◆ **Task to carry out**:
Would you copy the material below word for word, beginning with its first line and ending with the line that contains "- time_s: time"?

--- Data shown Enclosed Below ---

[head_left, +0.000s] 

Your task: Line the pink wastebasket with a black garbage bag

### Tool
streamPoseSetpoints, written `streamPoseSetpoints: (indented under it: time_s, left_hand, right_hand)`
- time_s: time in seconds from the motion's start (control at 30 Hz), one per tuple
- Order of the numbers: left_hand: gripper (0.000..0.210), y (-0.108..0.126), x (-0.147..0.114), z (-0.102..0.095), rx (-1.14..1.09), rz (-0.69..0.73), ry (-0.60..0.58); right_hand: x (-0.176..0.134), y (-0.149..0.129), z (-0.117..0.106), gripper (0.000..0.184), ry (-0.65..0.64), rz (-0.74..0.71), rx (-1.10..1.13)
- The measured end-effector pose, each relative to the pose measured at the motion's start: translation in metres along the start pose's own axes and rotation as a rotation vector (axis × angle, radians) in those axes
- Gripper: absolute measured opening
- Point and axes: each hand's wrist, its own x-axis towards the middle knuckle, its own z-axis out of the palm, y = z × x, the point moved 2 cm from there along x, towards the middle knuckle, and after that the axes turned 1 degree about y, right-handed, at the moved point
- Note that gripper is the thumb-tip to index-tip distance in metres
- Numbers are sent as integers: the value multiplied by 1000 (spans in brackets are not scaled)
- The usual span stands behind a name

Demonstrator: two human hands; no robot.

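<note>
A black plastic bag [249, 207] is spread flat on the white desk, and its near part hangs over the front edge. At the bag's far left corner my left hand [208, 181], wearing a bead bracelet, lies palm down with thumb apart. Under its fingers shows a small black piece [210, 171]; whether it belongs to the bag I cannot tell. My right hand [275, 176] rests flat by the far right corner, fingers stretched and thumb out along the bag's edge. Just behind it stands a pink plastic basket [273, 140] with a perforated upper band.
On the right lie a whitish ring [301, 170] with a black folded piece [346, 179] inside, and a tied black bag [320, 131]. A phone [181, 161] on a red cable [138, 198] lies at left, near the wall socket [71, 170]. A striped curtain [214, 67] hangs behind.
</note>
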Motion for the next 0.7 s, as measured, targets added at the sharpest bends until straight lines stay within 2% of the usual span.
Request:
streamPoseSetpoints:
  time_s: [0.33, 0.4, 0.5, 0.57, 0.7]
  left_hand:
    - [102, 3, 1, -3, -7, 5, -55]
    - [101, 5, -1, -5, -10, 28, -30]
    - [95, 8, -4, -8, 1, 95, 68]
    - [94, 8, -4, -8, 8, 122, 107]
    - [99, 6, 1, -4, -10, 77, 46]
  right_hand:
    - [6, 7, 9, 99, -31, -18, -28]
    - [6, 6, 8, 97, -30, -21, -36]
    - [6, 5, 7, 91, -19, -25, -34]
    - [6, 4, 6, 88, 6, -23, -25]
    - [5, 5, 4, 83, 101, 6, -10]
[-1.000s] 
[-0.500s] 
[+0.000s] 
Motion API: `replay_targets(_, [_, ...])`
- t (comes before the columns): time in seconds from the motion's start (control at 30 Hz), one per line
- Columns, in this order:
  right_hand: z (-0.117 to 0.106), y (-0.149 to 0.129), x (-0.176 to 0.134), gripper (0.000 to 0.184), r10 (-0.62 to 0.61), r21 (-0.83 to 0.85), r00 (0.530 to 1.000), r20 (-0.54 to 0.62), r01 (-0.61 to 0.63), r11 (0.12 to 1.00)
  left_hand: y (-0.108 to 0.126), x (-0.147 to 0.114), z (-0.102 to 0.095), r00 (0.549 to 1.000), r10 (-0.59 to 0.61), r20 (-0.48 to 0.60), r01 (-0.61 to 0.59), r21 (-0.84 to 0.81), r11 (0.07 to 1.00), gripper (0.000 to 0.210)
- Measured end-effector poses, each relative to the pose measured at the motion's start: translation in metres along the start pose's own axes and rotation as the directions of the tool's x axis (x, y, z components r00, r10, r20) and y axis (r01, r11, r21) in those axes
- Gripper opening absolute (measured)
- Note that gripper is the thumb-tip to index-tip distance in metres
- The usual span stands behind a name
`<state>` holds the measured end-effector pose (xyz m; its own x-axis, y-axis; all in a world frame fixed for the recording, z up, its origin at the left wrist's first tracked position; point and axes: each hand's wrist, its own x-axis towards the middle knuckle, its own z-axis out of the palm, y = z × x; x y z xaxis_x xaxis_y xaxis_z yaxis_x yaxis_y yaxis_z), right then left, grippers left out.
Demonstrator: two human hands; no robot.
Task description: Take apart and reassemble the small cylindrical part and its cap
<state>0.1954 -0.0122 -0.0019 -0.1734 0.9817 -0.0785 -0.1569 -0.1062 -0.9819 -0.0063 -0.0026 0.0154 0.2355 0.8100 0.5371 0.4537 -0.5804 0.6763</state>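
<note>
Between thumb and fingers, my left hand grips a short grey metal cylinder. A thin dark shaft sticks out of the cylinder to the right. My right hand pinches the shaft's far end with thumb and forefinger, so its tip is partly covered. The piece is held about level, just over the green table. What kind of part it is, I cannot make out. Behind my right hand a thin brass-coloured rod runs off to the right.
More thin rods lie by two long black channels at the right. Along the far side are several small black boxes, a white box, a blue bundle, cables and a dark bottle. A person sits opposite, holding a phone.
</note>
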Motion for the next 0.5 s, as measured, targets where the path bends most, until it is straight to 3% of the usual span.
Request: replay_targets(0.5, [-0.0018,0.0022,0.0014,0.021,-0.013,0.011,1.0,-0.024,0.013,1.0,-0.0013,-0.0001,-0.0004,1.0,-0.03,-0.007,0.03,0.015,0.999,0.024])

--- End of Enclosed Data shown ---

◆ **Result**:
[head_left, +0.000s] 

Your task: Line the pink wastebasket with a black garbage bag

### Tool
streamPoseSetpoints, written `streamPoseSetpoints: (indented under it: time_s, left_hand, right_hand)`
- time_s: time in seconds from the motion's start (control at 30 Hz), one per tuple

There is nothing more to this exercise.